Most have found freight is harder to secure and more expensive, and they foresee significant difficulties with secondments when Covid restrictions lift and staff are allowed to move across borders again.
This could help build pressure on the UK and EU administrations to make at least some amendments to the deal they struck. The MPs' report makes it clear that a five-year review is too far off.
A large group of cultural figures have added to the pressure this week, with demands to ease up on working permits for those working on either side of the divide.
Australian windfall
There seems little appetite in Downing Street for opening up talks again, at least with the European Commission.
They look to upsides from Brexit, coming from beyond Europe. Liz Truss, the trade secretary has been seeing to the opening up of 'global Britain', using the UK's new-found freedom to strike trade deals elsewhere.
Last autumn, Japan agreed a deal that, among other things, allowed more British cheese into the Japanese market, but only if the EU quotas were not fully used up.
The next deal looks like being with Australia. Last week, Ms Truss and her Canberra counterpart, Dan Trehan, held two days of talks, concluding that they should finalise outstanding issues for sign-off in June.
And what were those issues? They weren't saying, but Australian broadcaster ABC was reporting that it offered "Boris Johnson a political, if not economic windfall".
It cited the UK government's analysis forecasting a boost in British economic output of a fifth of one per cent while: "It's expected the upside for Australia would be considerably greater, with Australian beef and lamb producers hoping for significantly increased access to the UK market.
"But British farmers have been lobbying Westminster to demand all Australian meat imports meet the high environmental and animal welfare standards imposed on local products.
"The National Farmers Union has told the UK government that Australian farmers can take advantage of hormones and veterinary medicines that are banned in Britain.
"Similar concerns have also been raised by the National Sheep Association".
Mr Trehan was quoted saying that he hopes this doesn't become a row about which side has the better food standards.
Trade experts suggest a deal is likely to allow for tariff-free quotas.
This lack of clarity is significant for future deals, if so little is known to the public and to business about the trade discussions. Deals will be signed off, with the only further obstacle being a vote by the House of Commons.

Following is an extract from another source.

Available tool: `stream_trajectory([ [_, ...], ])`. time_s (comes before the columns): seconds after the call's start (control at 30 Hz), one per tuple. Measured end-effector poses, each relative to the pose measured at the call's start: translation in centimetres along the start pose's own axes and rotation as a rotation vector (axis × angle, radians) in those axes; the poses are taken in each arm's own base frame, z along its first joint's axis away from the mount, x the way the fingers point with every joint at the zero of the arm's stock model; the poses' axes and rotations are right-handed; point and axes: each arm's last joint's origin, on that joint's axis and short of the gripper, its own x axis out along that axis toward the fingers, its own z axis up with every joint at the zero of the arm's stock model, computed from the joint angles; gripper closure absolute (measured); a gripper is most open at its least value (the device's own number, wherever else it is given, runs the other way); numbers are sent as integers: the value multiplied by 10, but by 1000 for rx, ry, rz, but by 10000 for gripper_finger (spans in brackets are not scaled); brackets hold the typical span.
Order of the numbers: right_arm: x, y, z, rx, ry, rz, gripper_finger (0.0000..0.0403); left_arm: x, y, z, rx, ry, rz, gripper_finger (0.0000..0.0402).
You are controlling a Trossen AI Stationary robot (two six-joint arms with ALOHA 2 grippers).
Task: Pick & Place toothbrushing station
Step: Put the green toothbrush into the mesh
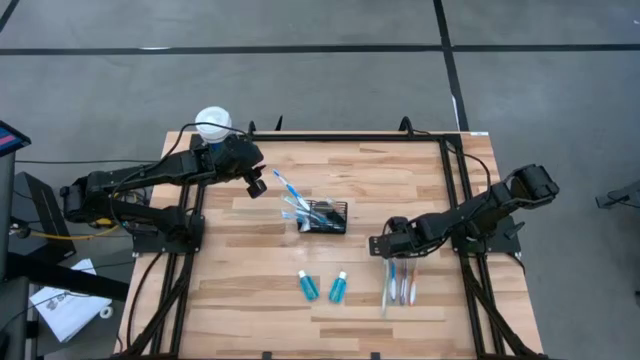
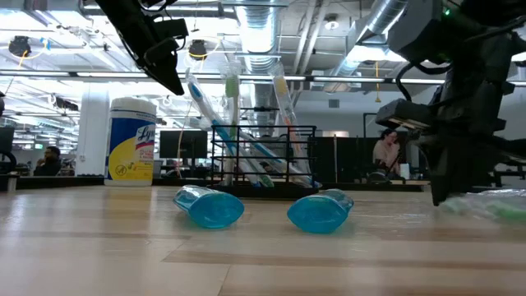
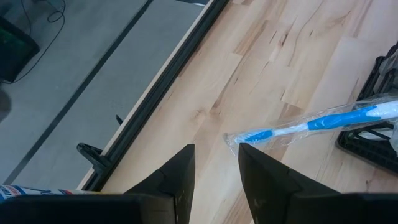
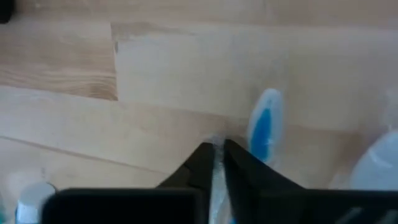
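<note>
The black wire-mesh basket (image 1: pixel 326 215) stands mid-table with wrapped toothbrushes (image 2: pixel 234 107) leaning up out of it. Two teal tubes (image 1: pixel 308 287) (image 1: pixel 338 287) lie on the wood nearer the front. Several wrapped toothbrushes (image 1: pixel 401 285) lie side by side at the right front. My right gripper (image 1: pixel 390 248) is down at their far ends, shut on a pale one. My left gripper (image 1: pixel 258 186) hangs open above the table left of the basket. The head of a blue toothbrush (image 3: pixel 261 134) ends just beyond its fingertips (image 3: pixel 216 168), and nothing is between them. My right gripper pinches a thin pale wrapped toothbrush at its far end (image 4: pixel 216 163) between its two fingers. The fingers come from above, pointing steeply down, one on each side of the slim strip. The toothbrush lies on the table beside a blue one (image 4: pixel 264 127).
A white-lidded round canister with a yellow label (image 1: pixel 213 123) stands at the table's far left corner, behind my left arm. Bare wood lies between the basket and the tubes. People sit in the room beyond the table (image 2: pixel 385 152).
</note>
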Motion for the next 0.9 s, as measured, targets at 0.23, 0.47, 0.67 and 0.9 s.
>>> stream_trajectory([
  [0.23,-1,7,1,-11,-54,93,401,0,0,0,0,0,0,284],
  [0.47,-35,40,7,-40,-138,322,402,0,0,0,-1,-1,0,284],
  [0.67,-70,63,26,-98,-239,470,403,0,0,0,-5,-2,0,284],
  [0.9,-122,88,62,-141,-456,685,403,0,0,0,-8,-2,0,284],
])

Meanwhile, with the Biden administration open to trade deals, this week's recent bilateral virtual meeting between Ms Truss and the US Trade Representative appeared to include no talk at all about a broad trade deal, but about more pressing issues around vaccines and the long-running airliner dispute.
Promise broken
It's striking that such a big change in Britain's economy isn't playing a bigger part in the election campaigns across the UK.
It's possible, if not probable, that voters are fed up talking about Brexit. But reports from the council battlefields of south-west England include fishing communities which feel they were misled about the benefits of Brexit.
European boats are still allowed to fish close to the Cornish coastline, and seafood export businesses face a similar set of problems to those in Scotland.
In Northern Ireland, there are a number of reasons why Arlene Foster was deposed by the Democratic Unionists, but the trade border in the Irish Sea - which she was promised by the Prime Minister would not happen - has been a big part of the dissatisfaction.
It seems a little unlikely that the process of selecting her replacement will reduce the tensions.
The economic and perhaps the political fallout from Brexit has only just begun.